In recent years, PARP inhibitors have emerged as a new therapy for a few advanced cancers for which there have been limited treatment options. The PARP inhibitors olaparib, niraparib and rucaparib are approved by the Food and Drug Administration (FDA) for patients with BRCA-related and non-BRCA–related advanced ovarian cancer in the advanced and maintenance settings, respectively; and thanks to the EMBRACA trial, the PARP inhibitor talazoparib was approved this past summer for patients with metastatic BRCA1/2-positive, HER2-negative breast cancer.

Despite the success of DDR inhibitors, there’s room to improve.

“We need more patients to benefit and we need deeper, more durable responses,” Yap says. “And I believe we can do that through rational combinations in selected molecular subtypes of patients.”

Advancement through combinations

As Yap describes it, the beauty of DDR inhibitors, such as PARP inhibitors, is their ability to be used in combination regimens with other therapies to improve a patient’s response.

“I see PARP inhibitors as a foundational class of drugs,” Yap says. “Like PD-1 and PD-L1 immune checkpoint inhibitors, we can build a whole program on PARP inhibitors that can work in multiple cancers and different molecular subtypes of those cancers.”

Yap is working within three different classes of combinations:

• DDR inhibitor plus DDR inhibitor — When one DDR agent, such as a PARP inhibitor, is combined with another type of DDR inhibitor, patients may be able to overcome resistance seen with DDR inhibitor monotherapies.
• DDR inhibitor plus other targeted therapies — For tumors that don’t have existing DNA repair defects, Yap and his team are inducing a “chemical BRCAness.” For example, by suppressing the BRCA protein using PI3K inhibitors, the cancer cells become susceptible to DDR inhibitors, similar to BRCA-positive tumors.
• DDR inhibitor plus immunotherapy — Studies have shown that DDR inhibitors activate the immune system. Furthermore, in a lab setting, a synergy has been noted between the two classes of drugs when they’re combined. Recently, MD Anderson researchers discovered that a combination of immune checkpoint blockade and targeted therapies that block normal DNA damage repair achieved significant tumor regression in mouse models of small cell lung cancer, suggesting a promising new approach for treating patients with this aggressive cancer.

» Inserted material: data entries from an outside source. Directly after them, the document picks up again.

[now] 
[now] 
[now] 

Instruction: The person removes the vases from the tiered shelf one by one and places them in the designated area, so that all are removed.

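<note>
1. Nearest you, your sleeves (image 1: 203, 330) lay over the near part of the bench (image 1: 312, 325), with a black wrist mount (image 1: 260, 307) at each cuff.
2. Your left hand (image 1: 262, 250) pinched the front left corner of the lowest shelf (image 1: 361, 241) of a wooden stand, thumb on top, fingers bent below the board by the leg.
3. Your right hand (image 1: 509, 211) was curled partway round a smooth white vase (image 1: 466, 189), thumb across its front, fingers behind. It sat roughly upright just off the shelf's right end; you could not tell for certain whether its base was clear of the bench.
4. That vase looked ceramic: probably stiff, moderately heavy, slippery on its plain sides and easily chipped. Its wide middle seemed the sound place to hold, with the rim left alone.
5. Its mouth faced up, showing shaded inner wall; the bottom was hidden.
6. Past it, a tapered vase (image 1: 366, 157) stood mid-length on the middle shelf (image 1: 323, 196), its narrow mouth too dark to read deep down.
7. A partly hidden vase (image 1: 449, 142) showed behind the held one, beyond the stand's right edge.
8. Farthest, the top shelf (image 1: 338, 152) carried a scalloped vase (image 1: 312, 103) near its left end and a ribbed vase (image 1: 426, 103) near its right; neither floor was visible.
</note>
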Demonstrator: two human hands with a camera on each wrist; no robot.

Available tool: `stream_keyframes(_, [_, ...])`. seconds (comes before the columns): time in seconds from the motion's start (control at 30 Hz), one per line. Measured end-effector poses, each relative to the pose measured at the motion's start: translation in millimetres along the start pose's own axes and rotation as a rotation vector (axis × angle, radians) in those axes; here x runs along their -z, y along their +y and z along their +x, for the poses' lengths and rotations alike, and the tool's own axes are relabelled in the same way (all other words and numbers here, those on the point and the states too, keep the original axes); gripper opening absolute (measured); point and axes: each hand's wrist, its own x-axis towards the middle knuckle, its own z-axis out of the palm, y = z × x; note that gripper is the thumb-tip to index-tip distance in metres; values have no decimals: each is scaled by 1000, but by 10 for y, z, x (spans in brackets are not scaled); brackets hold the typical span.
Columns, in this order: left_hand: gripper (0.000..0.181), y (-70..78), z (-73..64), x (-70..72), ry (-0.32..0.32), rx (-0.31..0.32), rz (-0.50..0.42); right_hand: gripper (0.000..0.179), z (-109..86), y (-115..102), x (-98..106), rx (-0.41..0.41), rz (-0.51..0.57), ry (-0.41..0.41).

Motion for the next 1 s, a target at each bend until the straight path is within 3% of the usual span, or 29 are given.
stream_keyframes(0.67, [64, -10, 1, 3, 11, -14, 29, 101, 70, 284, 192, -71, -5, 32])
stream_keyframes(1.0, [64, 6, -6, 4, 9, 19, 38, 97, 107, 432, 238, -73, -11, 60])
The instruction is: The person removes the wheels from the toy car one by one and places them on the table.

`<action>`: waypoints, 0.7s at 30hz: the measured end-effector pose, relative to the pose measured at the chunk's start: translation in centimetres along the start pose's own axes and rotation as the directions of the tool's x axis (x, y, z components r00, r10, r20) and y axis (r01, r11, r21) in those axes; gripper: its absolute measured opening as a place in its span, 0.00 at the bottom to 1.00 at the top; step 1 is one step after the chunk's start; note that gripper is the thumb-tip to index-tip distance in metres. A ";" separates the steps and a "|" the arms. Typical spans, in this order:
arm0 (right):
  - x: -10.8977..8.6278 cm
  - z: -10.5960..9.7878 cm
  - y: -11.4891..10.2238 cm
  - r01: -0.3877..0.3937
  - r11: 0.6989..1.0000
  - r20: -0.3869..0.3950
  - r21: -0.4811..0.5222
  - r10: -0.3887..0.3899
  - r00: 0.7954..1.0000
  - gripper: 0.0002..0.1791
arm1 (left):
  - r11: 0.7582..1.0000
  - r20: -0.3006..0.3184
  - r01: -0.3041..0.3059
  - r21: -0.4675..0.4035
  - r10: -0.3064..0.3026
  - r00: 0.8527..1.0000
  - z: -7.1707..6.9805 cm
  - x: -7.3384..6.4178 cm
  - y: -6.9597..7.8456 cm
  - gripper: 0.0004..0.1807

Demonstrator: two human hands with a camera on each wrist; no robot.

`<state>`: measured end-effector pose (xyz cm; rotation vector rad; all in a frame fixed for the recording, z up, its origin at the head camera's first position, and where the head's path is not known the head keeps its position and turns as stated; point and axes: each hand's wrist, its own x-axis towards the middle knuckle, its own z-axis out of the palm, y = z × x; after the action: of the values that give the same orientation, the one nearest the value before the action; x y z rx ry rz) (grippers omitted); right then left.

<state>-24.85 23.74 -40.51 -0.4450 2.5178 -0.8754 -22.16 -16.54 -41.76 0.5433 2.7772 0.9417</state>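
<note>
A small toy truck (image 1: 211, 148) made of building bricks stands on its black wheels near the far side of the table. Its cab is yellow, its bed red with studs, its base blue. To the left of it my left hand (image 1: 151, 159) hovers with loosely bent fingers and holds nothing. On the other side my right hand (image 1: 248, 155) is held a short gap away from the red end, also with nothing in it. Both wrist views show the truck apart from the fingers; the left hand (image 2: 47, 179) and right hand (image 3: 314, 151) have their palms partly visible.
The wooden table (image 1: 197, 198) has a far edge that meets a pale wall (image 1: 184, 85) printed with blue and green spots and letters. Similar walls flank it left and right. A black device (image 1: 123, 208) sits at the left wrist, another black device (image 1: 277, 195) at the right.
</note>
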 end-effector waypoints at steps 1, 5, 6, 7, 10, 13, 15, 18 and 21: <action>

Yap hypothesizes that there are different levels of sensitivity to these drugs within each gene mutation and that there’s also context dependency between different tumor types.

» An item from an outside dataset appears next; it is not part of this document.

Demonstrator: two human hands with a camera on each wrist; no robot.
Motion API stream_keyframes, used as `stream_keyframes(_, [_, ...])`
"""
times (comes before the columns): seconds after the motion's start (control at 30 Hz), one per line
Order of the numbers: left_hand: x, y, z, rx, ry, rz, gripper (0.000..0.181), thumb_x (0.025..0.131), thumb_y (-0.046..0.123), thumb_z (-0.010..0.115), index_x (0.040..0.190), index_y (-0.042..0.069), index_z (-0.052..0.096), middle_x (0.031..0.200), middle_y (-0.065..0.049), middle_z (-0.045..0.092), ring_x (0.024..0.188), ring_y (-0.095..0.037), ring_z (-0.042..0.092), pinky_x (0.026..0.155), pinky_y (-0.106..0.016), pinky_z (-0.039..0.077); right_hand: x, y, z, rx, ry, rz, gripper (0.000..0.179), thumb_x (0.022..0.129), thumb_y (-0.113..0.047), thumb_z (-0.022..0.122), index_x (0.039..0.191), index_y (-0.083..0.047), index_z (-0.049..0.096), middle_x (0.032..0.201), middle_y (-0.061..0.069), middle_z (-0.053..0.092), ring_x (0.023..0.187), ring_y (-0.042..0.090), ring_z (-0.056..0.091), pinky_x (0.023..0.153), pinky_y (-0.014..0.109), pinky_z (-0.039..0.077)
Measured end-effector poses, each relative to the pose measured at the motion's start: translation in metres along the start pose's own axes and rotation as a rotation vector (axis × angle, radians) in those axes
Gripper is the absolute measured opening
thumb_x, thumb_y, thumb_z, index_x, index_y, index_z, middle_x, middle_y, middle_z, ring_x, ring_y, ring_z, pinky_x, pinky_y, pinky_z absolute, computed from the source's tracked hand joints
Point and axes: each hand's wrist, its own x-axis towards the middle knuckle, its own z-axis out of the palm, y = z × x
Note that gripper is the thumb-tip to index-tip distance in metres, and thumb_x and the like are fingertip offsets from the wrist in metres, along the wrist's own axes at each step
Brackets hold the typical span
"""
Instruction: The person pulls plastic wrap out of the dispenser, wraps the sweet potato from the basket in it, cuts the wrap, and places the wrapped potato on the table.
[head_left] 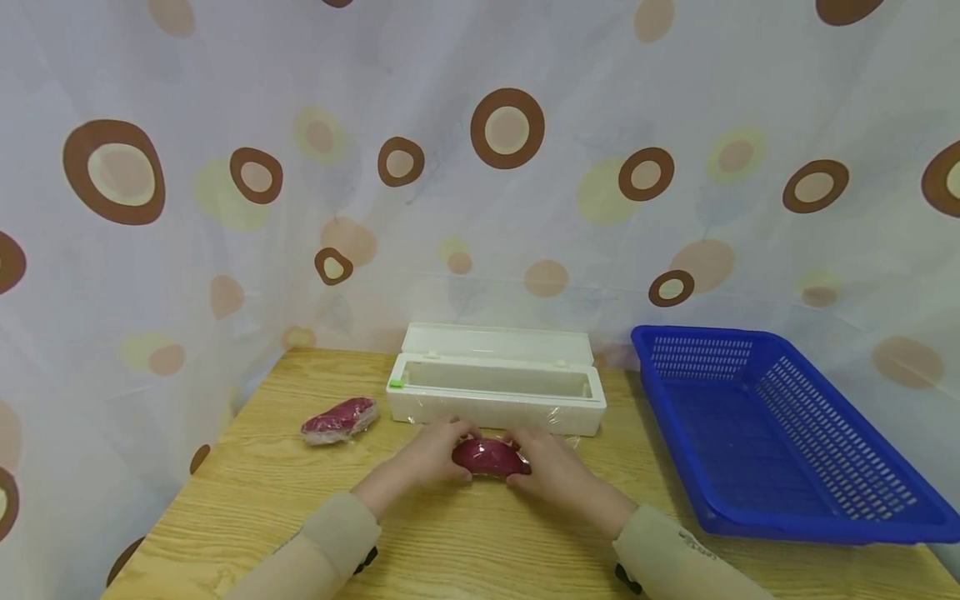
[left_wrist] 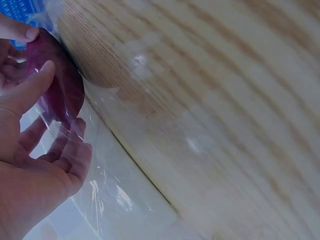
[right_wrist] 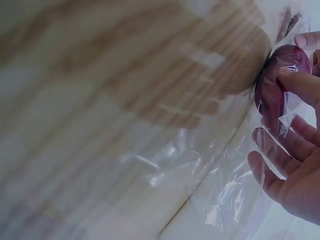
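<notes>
A purple-red sweet potato [head_left: 491, 458] lies sideways in front of the white box, with clear cling film over it. My left hand [head_left: 433, 456] holds its left end, the thumb pressing on the skin in the left wrist view. At the opposite end my right hand [head_left: 553, 468] grips it, thumb on top and fingers curled behind. Loose, shiny cling film [left_wrist: 122, 197] spreads from the sweet potato past the fingers of both hands. Further left on the table rests another sweet potato [head_left: 343, 418], wrapped in crinkled film.
Behind the hands stands a long white box [head_left: 495, 410] with its lid [head_left: 498, 343] raised and a green tab at its left corner. A blue plastic basket [head_left: 675, 454] takes up the table's right side. A patterned curtain [head_left: 450, 217] hangs behind the wooden table [head_left: 465, 550].
</notes>
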Motion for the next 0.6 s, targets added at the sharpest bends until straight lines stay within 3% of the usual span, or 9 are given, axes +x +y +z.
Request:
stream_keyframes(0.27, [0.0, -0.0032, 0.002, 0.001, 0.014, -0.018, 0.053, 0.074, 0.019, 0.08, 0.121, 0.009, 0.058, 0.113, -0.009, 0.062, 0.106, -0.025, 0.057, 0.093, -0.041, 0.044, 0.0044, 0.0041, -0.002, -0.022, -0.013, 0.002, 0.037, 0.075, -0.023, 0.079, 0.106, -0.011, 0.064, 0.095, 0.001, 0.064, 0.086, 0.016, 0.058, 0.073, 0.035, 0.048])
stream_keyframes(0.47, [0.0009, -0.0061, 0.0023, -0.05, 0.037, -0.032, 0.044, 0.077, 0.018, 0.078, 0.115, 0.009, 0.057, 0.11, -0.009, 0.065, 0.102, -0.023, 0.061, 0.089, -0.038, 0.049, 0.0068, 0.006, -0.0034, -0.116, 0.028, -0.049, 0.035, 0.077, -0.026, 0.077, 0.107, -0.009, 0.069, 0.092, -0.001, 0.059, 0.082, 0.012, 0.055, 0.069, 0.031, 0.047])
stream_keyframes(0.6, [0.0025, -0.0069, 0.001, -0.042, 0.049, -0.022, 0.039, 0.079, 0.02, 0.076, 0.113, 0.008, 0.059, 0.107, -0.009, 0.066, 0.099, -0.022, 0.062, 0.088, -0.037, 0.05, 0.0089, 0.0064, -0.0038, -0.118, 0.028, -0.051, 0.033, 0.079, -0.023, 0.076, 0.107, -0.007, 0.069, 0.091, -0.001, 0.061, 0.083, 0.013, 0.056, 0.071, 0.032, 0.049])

“The likelihood of a response in a BRCA1-mutant ovarian cancer and a BRCA1-mutant pancreatic cancer is unlikely to be the same,” he says. “But that’s what we’re working to find out.”

Quality of life improvements

Since DDR inhibitors are administered orally, the convenience potentially can improve patients’ quality of life.

“It’s changing how we treat patients,” Yap says.

The convenience has allowed patients from across the country to participate in these unique trials that aren’t available anywhere else. Depending on the trial, participants may have to come to MD Anderson to see their care team every two to three weeks for evaluation.

Myelosuppression, GI tract rank high as potential side effects

The most commonly seen side effect with DDR inhibitors has been myelosuppression, resulting in anemia, neutropenia and thrombocytopenia. Other commonly reported side effects are upset stomach, vomiting and diarrhea, and also fatigue.

Patients are informed about the signs of possible side effects, and they’re monitored closely. If a patient experiences an adverse event, he or she may be taken off the DDR inhibitor for a short period of time until the side effect returns to a safe and tolerable level. Side effects involving the gastrointestinal tract can effectively be treated with medications. In the case of myelosuppression, a blood transfusion may also be needed.

“It’s an exciting time for these new agents,” Yap says. “But we still have a lot to learn to reduce the toxicity, as well as widen the number of patients who are benefiting.”